I awake with a start, muscles tense and jaw clenched.
“Good God,” I say to my ceiling, melting back into my bed with an exhale.
I’m 11 months and three weeks out from potentially-maybe-perhaps jogging a big-boy race, and I’m having anxiety-riddled nightmares. My subconscious is pissed.
If my body and mind hold out, and that’s a relatively large “if,” May 2017 will include a 26.2-mile jog in Fargo.
The thought of running a marathon probably passes through every serious runner’s mind. Thankfully, I’m a jocund jogger who had never been afflicted with such insanity.
Until last May’s Fargo Marathon.
I jogged the Half, and I jogged it well — too well, it turns out. I started that sunny Saturday with my pals Andy and Lard. We were jogging nine-minute miles, giving high-fives to passerbys and jamming to Jog Squad’s Spotify playlist.
Maybe we’d run a sub-two-hour race, but I hadn’t done the math on what the splits needed to be for that. It’d be cool, but it wasn’t a concern.
Then, on Mile Nine, we hit what felt like the 30th underpass, and on the way up we lost Lard. Fargo isn’t so pancake-y when the race goes under Main Avenue. Damn human-made inclines.
Andy and I zipped along, passing fellow joggers and walkers who started the 13.1-mile jaunt by sprinting. Every pair of soles passed seemed like a pat on the back and a dare to go faster. By Mile 11, our pace had sped up to an eight-minute-mile clip, and then Andy disappeared.
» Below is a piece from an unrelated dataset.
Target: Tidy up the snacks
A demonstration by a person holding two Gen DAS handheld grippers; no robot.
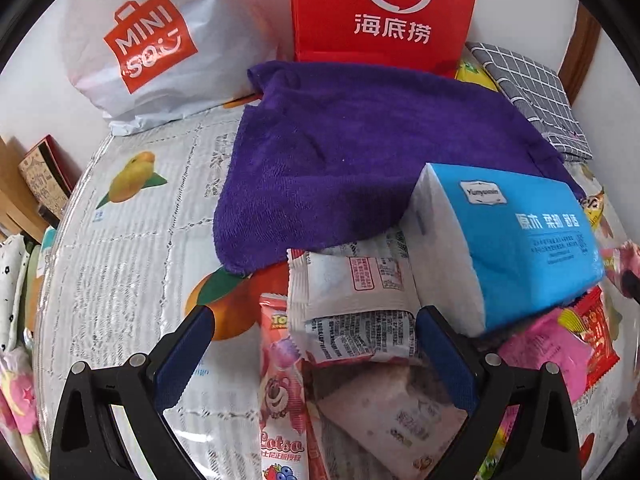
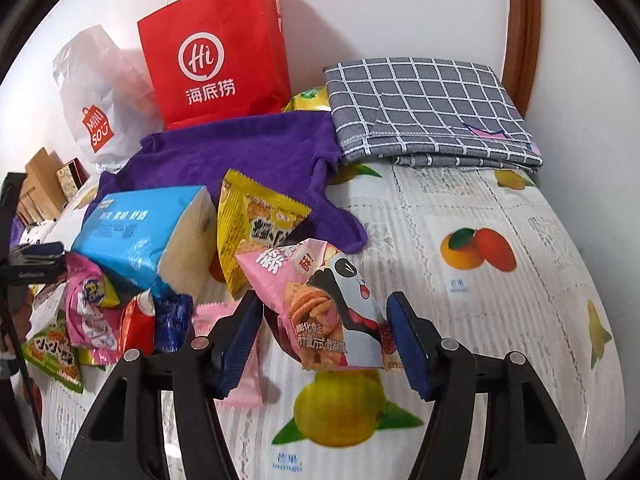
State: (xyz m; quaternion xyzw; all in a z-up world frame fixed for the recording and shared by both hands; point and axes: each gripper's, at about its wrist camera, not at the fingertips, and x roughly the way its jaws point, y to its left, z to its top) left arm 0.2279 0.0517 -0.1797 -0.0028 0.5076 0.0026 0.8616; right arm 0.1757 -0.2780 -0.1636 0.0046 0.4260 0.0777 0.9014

At that moment, I ran a race for the first time without a takkenjog partner. My first half was jogged with my main, Beef. The next was with a hobbled Turk.
But now I was alone, with hundreds of others of strange runners, two miles away from the Fargodome finale.
So I picked up the pace and went about finishing the race. To be honest, I swear this shirtless pre-teen jeered at me at Mile 12, so like a non-pedophile, I started chasing after him.
He crossed the finish line a few seconds before I hurled my body over it (I’m the lime-green on the far right).
I saw my time: 1:55:41, adjusted for start time. My time last year was 2:18:00. My final splits were low-sevens.
“Marathon,” I thought while drinking my complimentary Michelob after the race. “Marathon.”
The night after the race, I plugged in the hypothetical training miles I should put in to train for such a race, a regime that begins with a three-miler in January.
And I’ve been having nightmares ever since.